The moment that these were drawn, the slightest push opened the door, and De Blenau beheld before him a little winding stone staircase, filling the whole of one of the small towers; which containing no chambers and only serving as a back access to the apartments in the square tower, had been suffered in some degree to go to decay. The walls were pierced with loopholes, which being enlarged by some of the stones having fallen away, afforded sufficient aperture for the moonlight to visit the interior with quite enough power to permit of De Blenau’s descending without other light. Leaving the lamp, therefore, in the bed-room, he proceeded down the steps till they at once opened from the turret into the inner court, where all was moonlight and silence, it being judged unnecessary, after the prisoners were locked in for the night, to station even a single sentry in a place which was otherwise so well secured.

Without venturing out of the shadow of the tower, De Blenau returned to his apartment, feeling a degree of satisfaction in the idea that he should not now be cut off from all communication with those below in case he should desire it. He no longer felt so absolutely lonely as before, when his situation had appeared almost as much insulated as many of those that the lower dungeons of that very building contained, who were condemned to drag out the rest of their years in nearly unbroken solitude.

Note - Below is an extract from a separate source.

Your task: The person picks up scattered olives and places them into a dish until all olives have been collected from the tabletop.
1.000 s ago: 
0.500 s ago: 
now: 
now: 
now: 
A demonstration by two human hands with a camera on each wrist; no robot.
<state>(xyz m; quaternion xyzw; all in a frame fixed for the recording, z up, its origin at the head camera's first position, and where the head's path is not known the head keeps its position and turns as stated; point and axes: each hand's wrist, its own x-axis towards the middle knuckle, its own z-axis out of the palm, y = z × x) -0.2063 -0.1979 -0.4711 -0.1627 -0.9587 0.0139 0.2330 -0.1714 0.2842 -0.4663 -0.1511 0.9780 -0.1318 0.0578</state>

Having replaced the paper in the book, for the benefit of any one who might be confined there in future, De Blenau fastened the iron door on the inside, and addressing his prayers to Heaven, he laid himself down to rest. For some time his thoughts resumed their former train, and continued to wander over his situation and its probable termination, but at length his ideas became confused, memory and perception gradually lost their activity, while fatigue and the remaining weakness from his late wounds overcame him, and he slept.

CHAPTER III.

Which shows a new use for an old Castle; and gives a good receipt for leading a man by the nose.

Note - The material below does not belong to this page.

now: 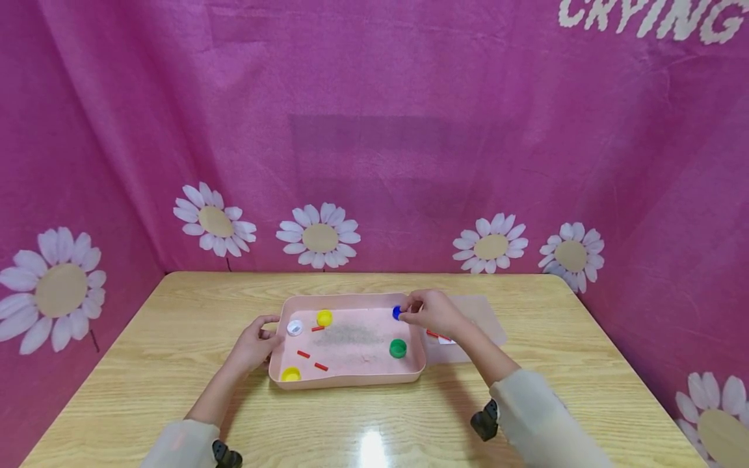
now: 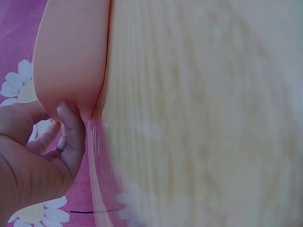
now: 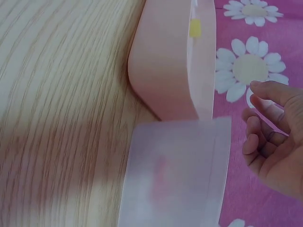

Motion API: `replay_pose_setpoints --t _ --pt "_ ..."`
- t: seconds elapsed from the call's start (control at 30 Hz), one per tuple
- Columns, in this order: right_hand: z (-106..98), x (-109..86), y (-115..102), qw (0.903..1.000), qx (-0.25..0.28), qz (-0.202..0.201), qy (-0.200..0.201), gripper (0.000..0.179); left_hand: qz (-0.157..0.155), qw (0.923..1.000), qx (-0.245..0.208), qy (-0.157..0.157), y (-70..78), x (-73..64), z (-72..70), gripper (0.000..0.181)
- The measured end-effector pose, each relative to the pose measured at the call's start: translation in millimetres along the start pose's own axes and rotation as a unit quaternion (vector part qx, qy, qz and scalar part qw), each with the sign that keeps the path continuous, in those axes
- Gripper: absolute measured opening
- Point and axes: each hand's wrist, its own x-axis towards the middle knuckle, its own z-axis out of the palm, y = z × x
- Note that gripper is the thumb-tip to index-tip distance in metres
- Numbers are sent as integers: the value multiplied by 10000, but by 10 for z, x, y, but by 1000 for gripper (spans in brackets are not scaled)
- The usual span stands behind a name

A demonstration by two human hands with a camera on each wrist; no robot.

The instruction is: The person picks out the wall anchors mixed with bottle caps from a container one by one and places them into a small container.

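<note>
A pink tray [image 1: 374, 381] stands on the table, its left end gripped between the thumb and fingers of my left hand [image 1: 253, 346]. In the left wrist view, fingertips reach round the tray's end wall [image 2: 71, 56]. My right hand [image 1: 437, 313] hovers over the tray's back right corner, fingertips right at a small blue cap [image 1: 396, 312]. From the right wrist, its fingers [image 3: 255, 125] look loosely bent and apart, with nothing between them. Inside the tray also lie a green cap [image 1: 398, 349], a white cap [image 1: 295, 327], two yellow caps [image 1: 324, 318] and several red sticks [image 1: 321, 366].
A translucent container [image 1: 480, 312] is at the tray's right end, partly behind my right forearm, with red sticks [image 1: 432, 333] and a white label showing. The wooden table [image 1: 205, 296] ends at a pink curtain [image 1: 374, 149] with daisies.
</note>
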Motion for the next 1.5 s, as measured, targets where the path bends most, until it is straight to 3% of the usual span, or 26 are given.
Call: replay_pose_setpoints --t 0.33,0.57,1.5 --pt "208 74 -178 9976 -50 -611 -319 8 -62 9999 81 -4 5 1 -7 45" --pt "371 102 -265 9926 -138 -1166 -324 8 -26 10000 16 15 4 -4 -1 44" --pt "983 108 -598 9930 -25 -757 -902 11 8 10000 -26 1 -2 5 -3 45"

NOW if the reader imagined that I wrote the whole of the twelfth chapter of the last volume for the sole purpose of telling a cock and a bull story about a country innkeeper and conjuror’s first cousin, he was very much mistaken. Let him immediately transport himself back to the little village of Mesnil St. Loup, and let him remember the church, and the old trees, and the ruined castle beyond, with all the circumstances thereunto appertaining; and if any thing that has since passed has put the particulars out of his mind, let him return to the aforesaid twelfth chapter, and learn it by heart, as a penance for having forgotten it. But if, on the contrary, he remembers it fully—I will go on with my story.